BookDragon Books for the Diverse Reader

The End of Your Life Book Club by Will Schwalbe

End of Your Life Book ClubThe Japanese word, kokoro, means ‘heart’ … seeing the single word used as a chapter title in Will Schwalbe’s The End of Your Life Book Club made mine go aflutter because this is a book about books, which meant the chapter must be a reference to the Japanese classic of the same name. And then the name “Edwin McClellan” appears – Schwalbe first read the “remarkable novel” Kokoro by Natsume Sōseki, in a college course taught by the book’s translator. And in the midst of what proves to be an extraordinary mother/son journey of fully, gratefully, mindfully living while dying, my heart bursts more than a little for the late Edwin McClellan, my beloved PhD advisor, who years later, I still mourn (and celebrate) in the most unexpected moments. For that memory and so much more, Book Club turns out to be a magnificent gift.

Schwalbe’s mother is dying of pancreatic cancer. Mary Anne has lived a remarkable life – more than half a century ago, she listened well to the words of her high school headmistress who “always said, ‘Girls, you can have a husband and a family and a career – you can do it all.”’ And when she went back years later to tell her headmistress she “‘had, indeed, managed to have it all … but that [she] was tired all the time,'” her headmistress replied with “‘Oh, dear – did I forget to mention that you can, indeed, have it all, but you need a lot of help!'” A story she told often, Mary Anne would always also add that “help could come in many forms” – family, spouse, friends, community.

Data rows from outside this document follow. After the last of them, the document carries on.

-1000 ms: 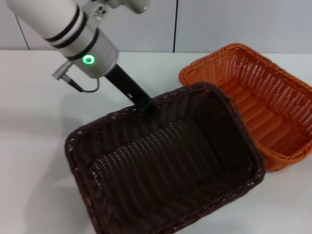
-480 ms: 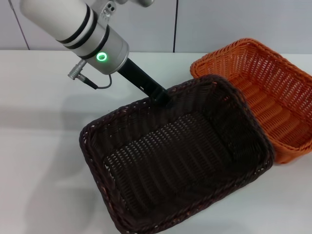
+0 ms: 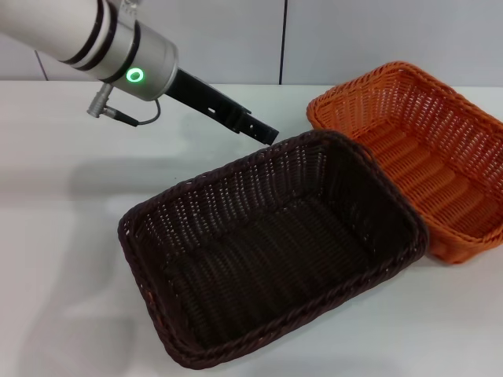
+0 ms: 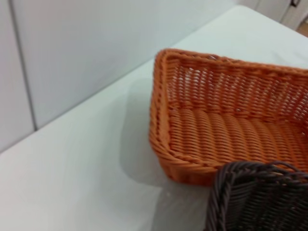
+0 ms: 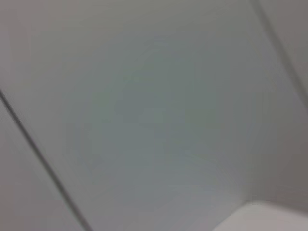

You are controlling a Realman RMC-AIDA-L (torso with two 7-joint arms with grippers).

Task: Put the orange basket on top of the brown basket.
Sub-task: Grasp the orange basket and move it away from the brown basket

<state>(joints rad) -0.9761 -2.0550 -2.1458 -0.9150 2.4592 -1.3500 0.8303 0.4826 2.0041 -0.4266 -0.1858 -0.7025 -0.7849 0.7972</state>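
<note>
You have a white table [image 3: 63, 236] carrying both baskets. The brown basket [image 3: 275, 251] sits front and centre in the head view, upright, resting flat on the table. The orange basket [image 3: 428, 169] sits behind it toward your right side, also upright on the table; the two rims look touching or nearly so where the brown corner overlaps the orange side, and the left wrist view shows the orange basket [image 4: 226, 125] with the brown rim [image 4: 260, 197] crowding its near corner.

The left gripper [image 3: 263, 132] hovers just above and behind the brown basket's far rim, not gripping anything; fingers look closed together, empty. The right gripper is not in view; its wrist camera sees only wall.

Judging from this, the stacking has not begun. Risks:
- The orange basket is on the far side from the left arm, so a reach across may catch the brown rim and drag it.
- The baskets are pressed close, so lifting orange may snag the woven brown rim and tip or shove it.
- A pinch on one sloped openwork wall may let the orange basket swing or slip.
- The baskets are angled differently, so orange may land skewed and perch on the rim.
</note>
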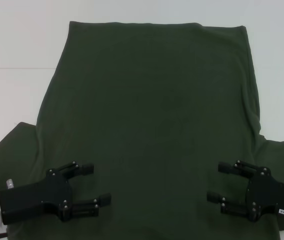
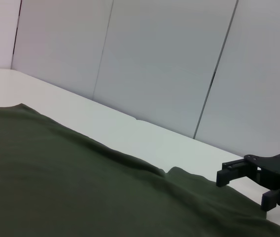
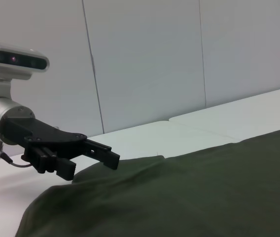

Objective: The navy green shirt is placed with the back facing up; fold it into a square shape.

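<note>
The navy green shirt [image 1: 152,100] lies flat on the white table, plain side up, its straight hem at the far end and its sleeves spread at the near left and near right. My left gripper [image 1: 97,184] is open and empty over the shirt's near left part. My right gripper [image 1: 216,182] is open and empty over its near right part. The two face each other across the shirt's middle. The shirt also shows in the left wrist view [image 2: 56,187] with the right gripper [image 2: 246,190] beyond it, and in the right wrist view [image 3: 189,192] with the left gripper [image 3: 93,165] beyond it.
The white table [image 1: 12,45] shows bare around the shirt's far end and both sides. Pale wall panels [image 2: 159,59] stand behind the table. The shirt's right side edge [image 1: 254,100] is slightly rumpled.
</note>
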Robot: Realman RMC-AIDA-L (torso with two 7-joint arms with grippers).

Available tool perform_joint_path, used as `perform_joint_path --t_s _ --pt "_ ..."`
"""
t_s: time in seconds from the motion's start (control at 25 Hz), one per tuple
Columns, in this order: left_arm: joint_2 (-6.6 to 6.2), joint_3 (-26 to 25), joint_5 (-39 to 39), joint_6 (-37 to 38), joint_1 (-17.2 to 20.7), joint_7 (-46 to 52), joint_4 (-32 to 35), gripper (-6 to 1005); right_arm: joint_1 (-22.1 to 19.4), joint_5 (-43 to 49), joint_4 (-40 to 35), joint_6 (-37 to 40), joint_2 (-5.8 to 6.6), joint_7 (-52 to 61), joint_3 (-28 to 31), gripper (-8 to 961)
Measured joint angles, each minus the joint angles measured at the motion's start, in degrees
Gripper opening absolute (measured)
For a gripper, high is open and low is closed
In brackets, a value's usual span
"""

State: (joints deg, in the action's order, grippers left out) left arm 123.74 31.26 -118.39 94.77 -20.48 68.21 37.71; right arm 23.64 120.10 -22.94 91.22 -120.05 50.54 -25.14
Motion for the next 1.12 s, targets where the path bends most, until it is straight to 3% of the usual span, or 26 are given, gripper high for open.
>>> perform_joint_path --t_s 0.6,0.92,1.12 --pt "-0.03 -0.3 0.2 0.4 0.1 3.1 0.1 947 0.0 0.0 0.0 0.0 0.0 0.0 0.0 817" --pt "-3.78 -1.2 -1.2 3.2 -2.1 27.7 2.0 947 0.2 0.0 0.0 -0.3 0.0 0.0 0.0 818" --pt "-6.01 -3.4 -5.3 4.2 -2.5 46.5 9.0 946 0.0 0.0 0.0 -0.5 -0.01 0.0 0.0 817"
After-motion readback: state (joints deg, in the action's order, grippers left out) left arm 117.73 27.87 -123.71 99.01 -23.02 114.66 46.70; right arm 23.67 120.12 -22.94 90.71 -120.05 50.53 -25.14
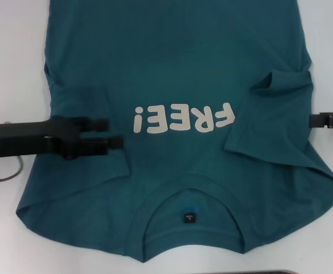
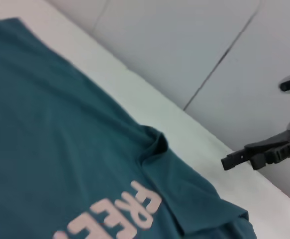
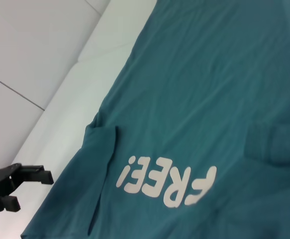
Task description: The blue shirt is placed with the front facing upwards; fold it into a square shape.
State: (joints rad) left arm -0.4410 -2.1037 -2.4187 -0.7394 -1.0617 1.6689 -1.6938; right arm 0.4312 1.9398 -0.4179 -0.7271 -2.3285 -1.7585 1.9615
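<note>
The blue shirt (image 1: 177,68) lies flat on the white table with its front up. Its white "FREE!" lettering (image 1: 183,118) reads upside down, and the collar with a small dark label (image 1: 189,218) lies nearest me. The right sleeve (image 1: 275,114) is folded inward onto the chest, and the left sleeve (image 3: 101,149) is folded in as well. My left gripper (image 1: 113,132) hovers open over the shirt's left side beside the lettering, with nothing between its fingers. It also shows in the right wrist view, left gripper (image 3: 33,191). My right gripper (image 1: 313,120) sits at the shirt's right edge, by the folded sleeve.
White table (image 1: 12,57) shows bare on both sides of the shirt. The shirt's hem runs out of the head view at the far side. A dark edge (image 1: 269,272) lies at the near rim. A pale wall (image 2: 184,45) stands behind the table.
</note>
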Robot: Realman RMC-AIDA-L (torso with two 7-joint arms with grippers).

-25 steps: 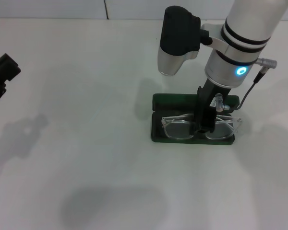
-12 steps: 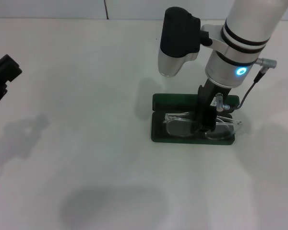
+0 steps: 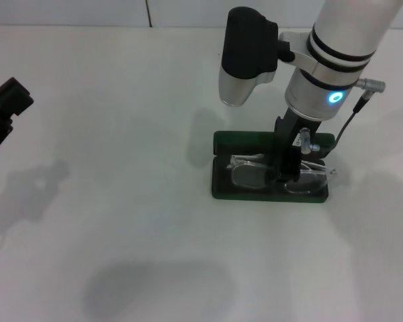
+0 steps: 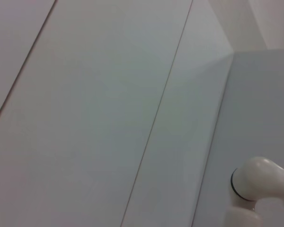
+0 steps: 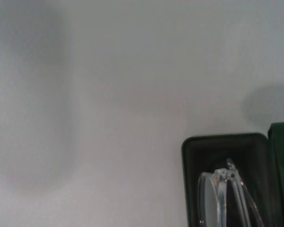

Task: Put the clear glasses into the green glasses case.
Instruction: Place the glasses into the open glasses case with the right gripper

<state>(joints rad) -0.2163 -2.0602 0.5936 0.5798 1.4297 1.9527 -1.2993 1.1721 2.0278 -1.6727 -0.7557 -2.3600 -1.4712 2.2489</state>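
Observation:
The green glasses case (image 3: 221,188) lies open on the white table, its lid (image 3: 245,140) standing up at the far side. The clear glasses (image 3: 250,173) rest folded in the case's dark tray, one end poking slightly past the right rim. My right gripper (image 3: 287,173) reaches straight down into the case and is shut on the glasses at their bridge. In the right wrist view one end of the case (image 5: 213,149) and of the glasses (image 5: 223,196) shows. My left gripper (image 3: 5,102) is parked at the table's far left.
The white table (image 3: 121,201) is bare around the case. A wall with panel seams rises behind it. The left wrist view shows only wall panels and a white arm part (image 4: 255,182).
My right gripper has lowered the clear glasses from tilted above the front rim down into the case's tray. The left arm has barely moved.

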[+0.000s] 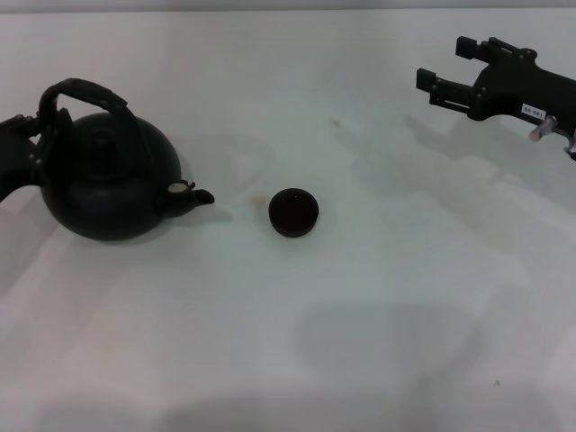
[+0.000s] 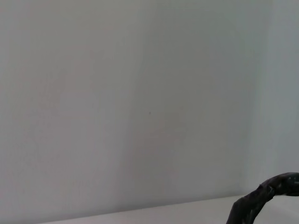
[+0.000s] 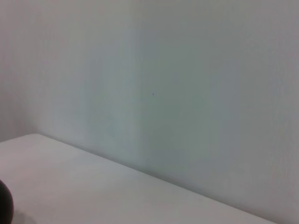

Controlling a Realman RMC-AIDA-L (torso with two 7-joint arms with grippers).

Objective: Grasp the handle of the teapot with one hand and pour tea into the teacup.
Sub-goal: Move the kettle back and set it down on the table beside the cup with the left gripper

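Observation:
The black teapot [image 1: 108, 175] stands on the left of the white table, its spout [image 1: 193, 195] pointing right toward the teacup [image 1: 293, 212]. The small round black teacup sits upright near the table's middle, a short gap from the spout. The rough arched handle [image 1: 85, 90] rises over the pot; a piece of the handle [image 2: 266, 196] also shows in the left wrist view. My left gripper [image 1: 34, 144] is at the handle's left end, dark against the pot. My right gripper [image 1: 443, 63] hangs open at the far right, well away from both.
The white table [image 1: 378, 315] stretches in front of and to the right of the cup. A pale wall [image 3: 154, 70] fills both wrist views. A dark rounded shape [image 3: 4, 205] shows at one edge of the right wrist view.

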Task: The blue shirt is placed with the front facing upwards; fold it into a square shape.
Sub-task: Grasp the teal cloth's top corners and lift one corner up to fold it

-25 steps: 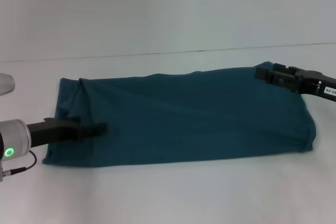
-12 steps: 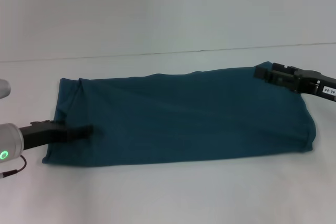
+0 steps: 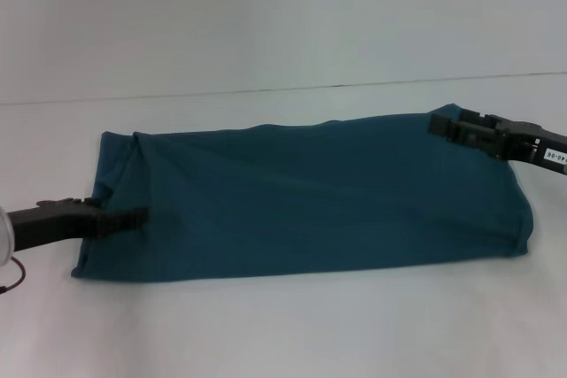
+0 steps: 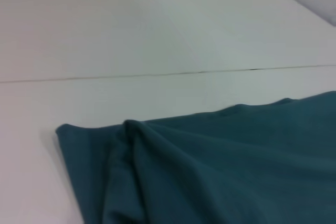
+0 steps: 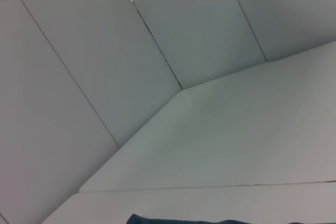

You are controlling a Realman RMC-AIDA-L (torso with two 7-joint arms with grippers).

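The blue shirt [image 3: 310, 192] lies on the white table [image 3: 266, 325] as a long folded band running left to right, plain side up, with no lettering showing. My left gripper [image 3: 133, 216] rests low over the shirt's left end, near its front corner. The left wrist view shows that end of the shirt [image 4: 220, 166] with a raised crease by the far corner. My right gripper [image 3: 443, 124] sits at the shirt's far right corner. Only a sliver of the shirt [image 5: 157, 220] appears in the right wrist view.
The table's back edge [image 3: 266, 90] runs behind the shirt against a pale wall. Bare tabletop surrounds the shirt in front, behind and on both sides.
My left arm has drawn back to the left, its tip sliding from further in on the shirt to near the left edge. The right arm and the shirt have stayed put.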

Mary Anne’s ‘all’ included graduating from Radcliffe, where she eventually became the Director of Admissions at Harvard and Radcliffe, and the first woman president of the Harvard Faculty Club. She returned to New York where she became the founding director of the Women’s Refugee Commission and an advisor to the International Rescue Committee, traveling the world to difficult, decimated regions: “I couldn’t get Mom to admit that she’d ever been courageous,” her son writes, “The people she thought were brave were the people she sought to help and serve.” Throughout her illness, she never stopped helping and serving: her final project was to build a library in Afghanistan.

Books, Mary Anne knows, are integral to life: “‘When I think back on all the refugee camps I visited, all over the world, the people always asked for the same thing: books. Sometime even before medicine or shelter – they wanted books for their children.'” Books prove integral to her relationship with Schwalbe:  “Mom had spent so much time in war zones, she said, that she was drawn to books that dealt with dark themes, as they helped her understand the world as it is, not as we wish it would be.” Their book club, which begins officially over mocha during one of Mary Anne’s chemo treatments at Memorial Sloan-Kettering Cancer Center, will sustain them both in the time that is left: “Reading is not the opposite of doing; it’s the opposite of dying.” In spite of the death you know from the title is inevitable, Book Club is perhaps one of most uplifting books you’ll ever read. It’s an open-hearted love letter from a child to his mother, a profound thank-you missive from an outstanding human being for a life exceptionally well-lived, an erudite appreciation for all kinds of literature, and perhaps a bit of unintended reminder of how to cherish and “practice gratitude” in our own daily lives.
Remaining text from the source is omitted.